What to work on
Across all the entries, how many lines hold "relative"? Answer with that number and nothing else.

- - -

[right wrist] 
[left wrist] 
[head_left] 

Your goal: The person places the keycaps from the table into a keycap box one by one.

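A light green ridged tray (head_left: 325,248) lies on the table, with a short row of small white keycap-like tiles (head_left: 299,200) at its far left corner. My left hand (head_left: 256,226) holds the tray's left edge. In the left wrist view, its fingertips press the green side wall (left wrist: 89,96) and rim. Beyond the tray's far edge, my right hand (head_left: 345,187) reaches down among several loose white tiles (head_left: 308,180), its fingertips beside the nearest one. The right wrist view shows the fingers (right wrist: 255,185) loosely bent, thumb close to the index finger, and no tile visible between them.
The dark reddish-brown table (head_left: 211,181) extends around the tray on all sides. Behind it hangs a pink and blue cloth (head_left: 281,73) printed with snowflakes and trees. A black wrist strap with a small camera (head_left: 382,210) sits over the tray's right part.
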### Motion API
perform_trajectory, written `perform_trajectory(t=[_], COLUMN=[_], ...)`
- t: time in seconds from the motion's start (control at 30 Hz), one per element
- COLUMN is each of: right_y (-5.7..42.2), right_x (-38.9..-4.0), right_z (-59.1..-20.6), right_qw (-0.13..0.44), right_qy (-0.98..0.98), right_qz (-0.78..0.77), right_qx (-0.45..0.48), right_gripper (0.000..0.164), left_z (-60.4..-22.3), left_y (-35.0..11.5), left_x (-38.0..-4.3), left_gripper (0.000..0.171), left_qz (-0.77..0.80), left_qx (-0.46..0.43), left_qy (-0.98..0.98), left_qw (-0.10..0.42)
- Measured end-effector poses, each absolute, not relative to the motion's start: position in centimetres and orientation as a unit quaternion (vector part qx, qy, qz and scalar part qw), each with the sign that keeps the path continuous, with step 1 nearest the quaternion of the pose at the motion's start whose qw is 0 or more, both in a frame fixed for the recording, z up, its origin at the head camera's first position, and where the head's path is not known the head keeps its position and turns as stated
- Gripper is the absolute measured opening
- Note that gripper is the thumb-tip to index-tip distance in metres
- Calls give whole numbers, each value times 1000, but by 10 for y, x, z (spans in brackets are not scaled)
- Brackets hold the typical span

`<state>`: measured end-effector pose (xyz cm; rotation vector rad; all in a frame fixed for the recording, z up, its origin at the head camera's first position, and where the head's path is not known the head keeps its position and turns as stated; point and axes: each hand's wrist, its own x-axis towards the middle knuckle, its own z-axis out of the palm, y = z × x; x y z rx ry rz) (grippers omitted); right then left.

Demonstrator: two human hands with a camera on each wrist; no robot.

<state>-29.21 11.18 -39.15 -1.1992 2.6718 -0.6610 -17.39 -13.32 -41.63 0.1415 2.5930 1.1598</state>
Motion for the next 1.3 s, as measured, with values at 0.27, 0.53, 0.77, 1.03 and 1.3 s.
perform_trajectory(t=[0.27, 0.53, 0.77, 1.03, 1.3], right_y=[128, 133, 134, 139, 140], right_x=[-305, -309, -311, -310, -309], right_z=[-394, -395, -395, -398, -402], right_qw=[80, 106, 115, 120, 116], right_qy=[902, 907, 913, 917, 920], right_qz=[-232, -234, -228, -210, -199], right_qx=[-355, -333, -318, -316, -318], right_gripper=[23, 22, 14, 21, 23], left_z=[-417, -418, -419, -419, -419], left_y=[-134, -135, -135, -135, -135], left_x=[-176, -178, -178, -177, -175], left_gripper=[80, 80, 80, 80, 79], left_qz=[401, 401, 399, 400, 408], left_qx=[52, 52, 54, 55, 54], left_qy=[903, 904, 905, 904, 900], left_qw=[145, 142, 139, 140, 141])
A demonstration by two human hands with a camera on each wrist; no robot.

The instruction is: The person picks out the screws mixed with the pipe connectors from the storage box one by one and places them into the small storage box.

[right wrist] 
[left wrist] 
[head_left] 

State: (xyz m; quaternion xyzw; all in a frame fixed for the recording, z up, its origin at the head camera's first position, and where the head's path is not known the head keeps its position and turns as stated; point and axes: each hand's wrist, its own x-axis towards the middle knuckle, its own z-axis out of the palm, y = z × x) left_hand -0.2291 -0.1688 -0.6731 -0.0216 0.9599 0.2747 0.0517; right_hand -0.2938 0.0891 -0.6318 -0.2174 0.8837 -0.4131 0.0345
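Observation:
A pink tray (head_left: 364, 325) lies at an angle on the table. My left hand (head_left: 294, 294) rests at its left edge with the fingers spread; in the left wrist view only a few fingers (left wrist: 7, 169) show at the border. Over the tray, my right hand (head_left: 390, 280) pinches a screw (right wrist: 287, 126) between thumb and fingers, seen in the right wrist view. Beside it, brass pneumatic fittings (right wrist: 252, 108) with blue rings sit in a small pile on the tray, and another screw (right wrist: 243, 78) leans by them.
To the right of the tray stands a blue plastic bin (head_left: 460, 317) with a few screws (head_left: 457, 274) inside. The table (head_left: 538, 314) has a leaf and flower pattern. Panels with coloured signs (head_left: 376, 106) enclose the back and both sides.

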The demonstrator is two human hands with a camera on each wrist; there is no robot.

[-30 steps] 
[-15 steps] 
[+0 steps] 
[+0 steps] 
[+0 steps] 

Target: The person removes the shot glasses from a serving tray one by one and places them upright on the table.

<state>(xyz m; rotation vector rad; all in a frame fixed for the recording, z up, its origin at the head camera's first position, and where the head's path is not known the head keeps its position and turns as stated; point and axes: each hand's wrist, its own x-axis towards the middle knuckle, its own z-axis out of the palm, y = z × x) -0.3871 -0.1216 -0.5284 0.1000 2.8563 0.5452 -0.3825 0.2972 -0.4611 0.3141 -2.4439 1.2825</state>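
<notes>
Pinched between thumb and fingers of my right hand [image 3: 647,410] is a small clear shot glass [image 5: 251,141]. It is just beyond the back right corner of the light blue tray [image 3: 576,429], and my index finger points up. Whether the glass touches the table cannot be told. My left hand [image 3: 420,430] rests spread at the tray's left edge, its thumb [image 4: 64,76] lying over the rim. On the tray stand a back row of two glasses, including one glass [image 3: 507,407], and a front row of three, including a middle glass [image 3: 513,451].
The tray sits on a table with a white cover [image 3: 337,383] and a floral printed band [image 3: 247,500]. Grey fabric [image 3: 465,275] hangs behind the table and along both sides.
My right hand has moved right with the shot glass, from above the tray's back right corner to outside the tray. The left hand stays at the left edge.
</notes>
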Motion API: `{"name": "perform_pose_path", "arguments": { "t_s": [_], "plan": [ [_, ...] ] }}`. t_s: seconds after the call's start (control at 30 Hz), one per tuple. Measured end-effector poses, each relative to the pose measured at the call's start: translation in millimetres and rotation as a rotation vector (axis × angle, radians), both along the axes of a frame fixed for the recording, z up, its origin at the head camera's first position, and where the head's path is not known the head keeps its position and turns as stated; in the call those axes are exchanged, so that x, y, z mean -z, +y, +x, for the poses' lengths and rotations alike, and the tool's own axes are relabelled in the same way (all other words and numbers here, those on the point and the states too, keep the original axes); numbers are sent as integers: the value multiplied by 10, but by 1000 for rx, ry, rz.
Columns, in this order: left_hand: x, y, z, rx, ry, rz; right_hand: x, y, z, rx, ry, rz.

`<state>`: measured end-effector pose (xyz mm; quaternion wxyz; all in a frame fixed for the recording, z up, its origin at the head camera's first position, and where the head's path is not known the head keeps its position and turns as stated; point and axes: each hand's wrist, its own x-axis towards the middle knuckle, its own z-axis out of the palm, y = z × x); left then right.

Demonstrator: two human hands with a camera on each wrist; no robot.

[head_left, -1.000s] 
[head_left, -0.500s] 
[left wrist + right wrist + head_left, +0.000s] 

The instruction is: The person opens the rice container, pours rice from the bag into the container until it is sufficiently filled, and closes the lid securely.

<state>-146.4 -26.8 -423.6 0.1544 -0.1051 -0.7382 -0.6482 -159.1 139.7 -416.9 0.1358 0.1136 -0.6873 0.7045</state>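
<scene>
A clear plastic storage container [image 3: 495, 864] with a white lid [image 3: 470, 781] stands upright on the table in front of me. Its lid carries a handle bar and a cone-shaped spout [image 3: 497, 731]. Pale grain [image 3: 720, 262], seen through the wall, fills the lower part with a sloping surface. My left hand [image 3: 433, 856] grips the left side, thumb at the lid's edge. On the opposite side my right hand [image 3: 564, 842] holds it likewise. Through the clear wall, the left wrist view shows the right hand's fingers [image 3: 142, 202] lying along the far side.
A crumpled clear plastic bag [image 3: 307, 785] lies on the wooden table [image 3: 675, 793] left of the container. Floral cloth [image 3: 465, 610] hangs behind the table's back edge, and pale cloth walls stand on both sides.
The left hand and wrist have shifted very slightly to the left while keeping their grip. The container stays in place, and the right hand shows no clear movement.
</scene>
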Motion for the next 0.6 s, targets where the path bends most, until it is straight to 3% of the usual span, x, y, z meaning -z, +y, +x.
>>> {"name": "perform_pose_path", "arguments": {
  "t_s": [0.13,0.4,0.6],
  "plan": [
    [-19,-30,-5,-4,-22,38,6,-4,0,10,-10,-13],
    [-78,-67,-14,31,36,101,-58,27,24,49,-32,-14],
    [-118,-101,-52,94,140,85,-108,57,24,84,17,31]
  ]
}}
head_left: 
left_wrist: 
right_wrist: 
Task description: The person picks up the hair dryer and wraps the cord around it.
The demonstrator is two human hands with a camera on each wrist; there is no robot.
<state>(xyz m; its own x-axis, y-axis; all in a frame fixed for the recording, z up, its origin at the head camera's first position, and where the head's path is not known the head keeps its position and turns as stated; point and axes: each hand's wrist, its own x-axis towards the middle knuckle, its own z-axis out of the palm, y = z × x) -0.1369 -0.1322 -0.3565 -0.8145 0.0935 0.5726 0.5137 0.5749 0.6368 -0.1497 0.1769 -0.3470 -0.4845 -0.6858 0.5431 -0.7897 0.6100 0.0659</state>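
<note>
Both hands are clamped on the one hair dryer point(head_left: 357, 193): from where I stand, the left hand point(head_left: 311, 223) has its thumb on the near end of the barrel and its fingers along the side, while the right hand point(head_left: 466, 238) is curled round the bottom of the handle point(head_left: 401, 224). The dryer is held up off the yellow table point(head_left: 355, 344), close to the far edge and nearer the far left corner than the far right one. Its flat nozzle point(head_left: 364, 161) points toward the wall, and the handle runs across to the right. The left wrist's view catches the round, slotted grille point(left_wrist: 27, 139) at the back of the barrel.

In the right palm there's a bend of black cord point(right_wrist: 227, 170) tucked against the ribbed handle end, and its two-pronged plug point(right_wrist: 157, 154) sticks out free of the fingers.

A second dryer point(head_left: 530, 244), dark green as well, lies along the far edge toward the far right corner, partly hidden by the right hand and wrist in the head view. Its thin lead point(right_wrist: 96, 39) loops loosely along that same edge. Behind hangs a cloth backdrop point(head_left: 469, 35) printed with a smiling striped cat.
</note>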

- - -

Written response
2